Sunday, November 30, 2014

The Slow Fade

I remember reading an article in National Geographic a while ago about a nomadic tribe that lived somewhere in the dry bush of Africa. What struck me most, was how the writer finished the article, which was by describing what the tribal customs were concerning the death of one of the members. When one of theirs died, there was no ceremony, there were no dances or rituals, no story telling, no wayward spirituality. The body was simply covered with dirt or leaves and the tribe simply moved on. To my western brain, this felt so... wrong. The fact that someone could die and never have existed seemed so foreign to me. But also somehow beautiful in it's simplicity.

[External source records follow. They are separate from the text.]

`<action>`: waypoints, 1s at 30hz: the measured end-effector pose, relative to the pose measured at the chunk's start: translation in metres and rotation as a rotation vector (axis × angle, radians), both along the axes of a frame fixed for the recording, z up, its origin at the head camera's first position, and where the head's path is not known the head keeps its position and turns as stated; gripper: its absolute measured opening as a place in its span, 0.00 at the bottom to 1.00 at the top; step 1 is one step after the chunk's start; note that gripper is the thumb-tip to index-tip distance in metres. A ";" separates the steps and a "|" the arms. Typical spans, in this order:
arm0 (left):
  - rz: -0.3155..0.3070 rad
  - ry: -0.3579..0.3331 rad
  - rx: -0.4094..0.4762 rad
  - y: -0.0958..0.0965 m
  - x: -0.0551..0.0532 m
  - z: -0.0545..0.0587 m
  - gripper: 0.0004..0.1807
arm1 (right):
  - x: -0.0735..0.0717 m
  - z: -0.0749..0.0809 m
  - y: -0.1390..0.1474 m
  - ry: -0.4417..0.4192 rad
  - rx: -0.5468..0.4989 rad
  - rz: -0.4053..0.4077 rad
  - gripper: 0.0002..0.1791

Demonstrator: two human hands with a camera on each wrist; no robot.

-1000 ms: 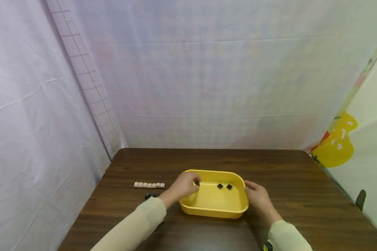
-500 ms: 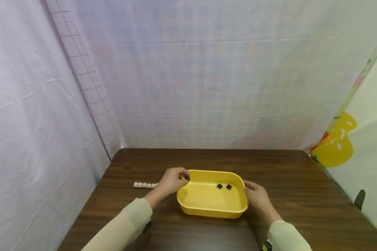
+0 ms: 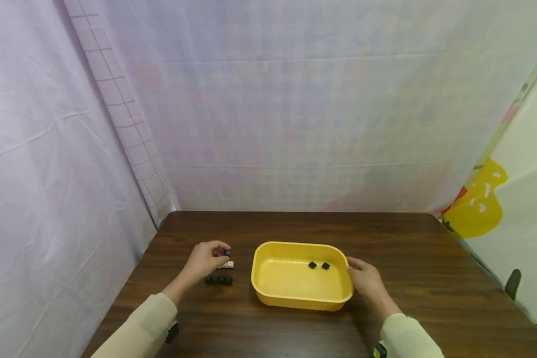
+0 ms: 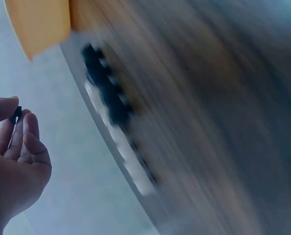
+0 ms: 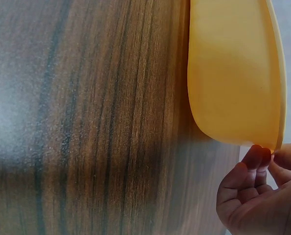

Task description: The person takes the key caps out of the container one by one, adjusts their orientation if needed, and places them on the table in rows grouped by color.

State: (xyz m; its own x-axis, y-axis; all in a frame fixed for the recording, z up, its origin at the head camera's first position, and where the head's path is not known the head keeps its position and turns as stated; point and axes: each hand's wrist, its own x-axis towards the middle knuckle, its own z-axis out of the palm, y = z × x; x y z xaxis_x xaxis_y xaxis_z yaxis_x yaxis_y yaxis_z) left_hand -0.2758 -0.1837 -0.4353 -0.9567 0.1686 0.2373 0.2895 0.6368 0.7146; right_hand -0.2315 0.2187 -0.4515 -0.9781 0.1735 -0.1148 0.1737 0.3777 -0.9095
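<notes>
Between thumb and fingertips, my left hand (image 3: 201,261) pinches a small black keycap (image 3: 226,253), also seen in the left wrist view (image 4: 16,115). It hovers over a row of white keycaps (image 3: 229,264), hiding most of that row in the head view. Nearer to me lies a short row of black keycaps (image 3: 219,280), blurred in the left wrist view. My right hand (image 3: 368,281) grips the right end of a yellow plastic bin (image 3: 302,302), thumb and fingers at its rim (image 5: 277,147). Inside the bin lie two black keycaps (image 3: 319,265).
Everything stands on a dark wood-grain table (image 3: 411,248). Pale patterned curtains (image 3: 295,124) hang behind it, and a white curtain (image 3: 49,174) hangs at the left. The bin's left wall stands between its inside and the keycap rows.
My left hand has lifted the black keycap out of the bin and carried it left to the keycap rows. The black row shows again. My right hand stays at the bin.
</notes>
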 end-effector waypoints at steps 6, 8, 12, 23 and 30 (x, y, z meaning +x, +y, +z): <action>0.050 -0.032 -0.020 -0.039 0.006 -0.008 0.12 | 0.000 0.000 0.000 0.004 0.007 -0.002 0.24; 0.059 -0.041 -0.055 -0.050 0.008 -0.012 0.11 | -0.001 0.000 0.000 -0.001 0.008 -0.003 0.24; 0.040 -0.062 -0.100 -0.065 0.012 -0.019 0.11 | -0.001 0.000 0.000 -0.012 0.006 -0.001 0.25; -0.008 -0.080 -0.138 -0.071 0.013 -0.034 0.08 | 0.001 -0.001 0.000 -0.021 -0.003 -0.005 0.25; 0.013 -0.106 -0.153 -0.069 0.013 -0.039 0.08 | 0.001 0.001 -0.001 -0.008 -0.008 -0.004 0.24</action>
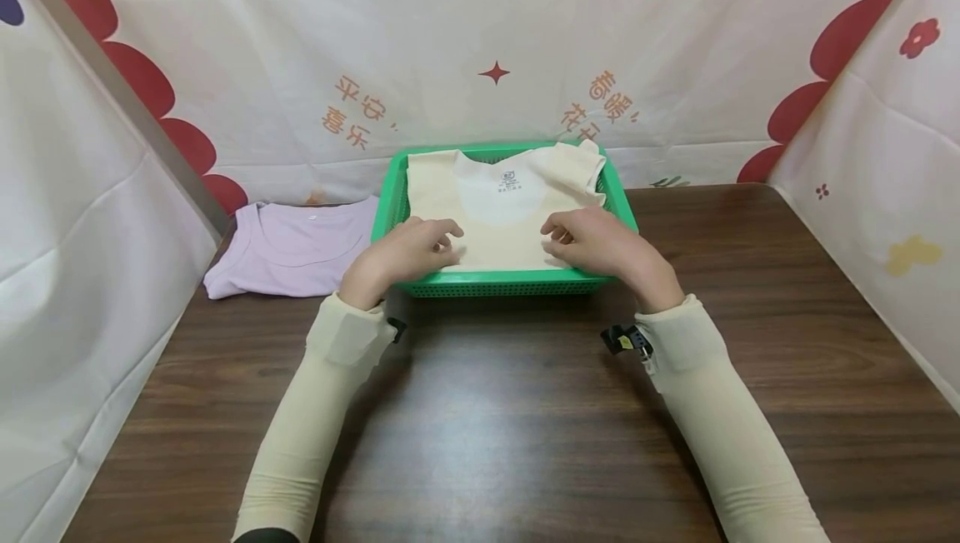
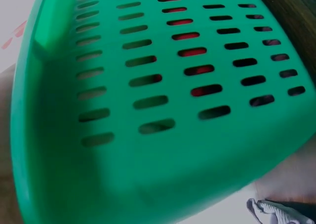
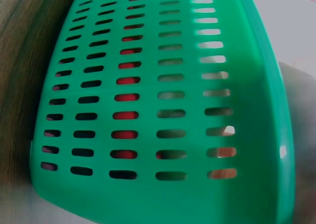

These days, when someone dies, they never die all at one. Sure, there is the moment when they take their last breath, or their heart stops and they are declared medically dead (different definitions of medical death somewhat blur this line), but at that moment, they don't truly die. They die in bits and pieces. In fact, for some people, their funeral ceremony or wake begets more life than they have lived in a while. No, now dying only really begins with death. After death, their body is prepared, and people are amassed together to commemorate what once was. They are stuck in a box in the ground and covered in dirt. But they don't die then. They live on in the memories of those that knew them. every person has a different memory of someone that they knew who died, and those together constitute, together, what the person is now. Then one by one, things are forgotten. Phone numbers deleted, photographs thrown away, the dust from their skin swept up and thrown out. Them all that new him die, and those that knew stories of him die, then those that knew his name, until he has passed out of memory and time. However, is that possible in this day and age? Won't the coroner or city hall always have record of the death? won't there be an online yearbook with his name in it somewhere? Won't there be some hard drive with tax records or credit card statements that just sit there whirling away for decades? When will the dead truly die?

It seems impossible for someone that lives now to ever... die. There will be some version of them out their, some tether preventing them from ever leaving this earth. For this tribe, perhaps a deceased will be named no more than three generations on, and then no longer be. This is something that will seemingly never be granted those who live in a developed nation. Perhaps when the bank we used goes out of business, or there's a flood in the local courthouse or library we will be granted some reprieve, but really, most of us will just have to wait until the sun blows up and scorches everything we know into a crisp, or some alien race comes and trashes our planet.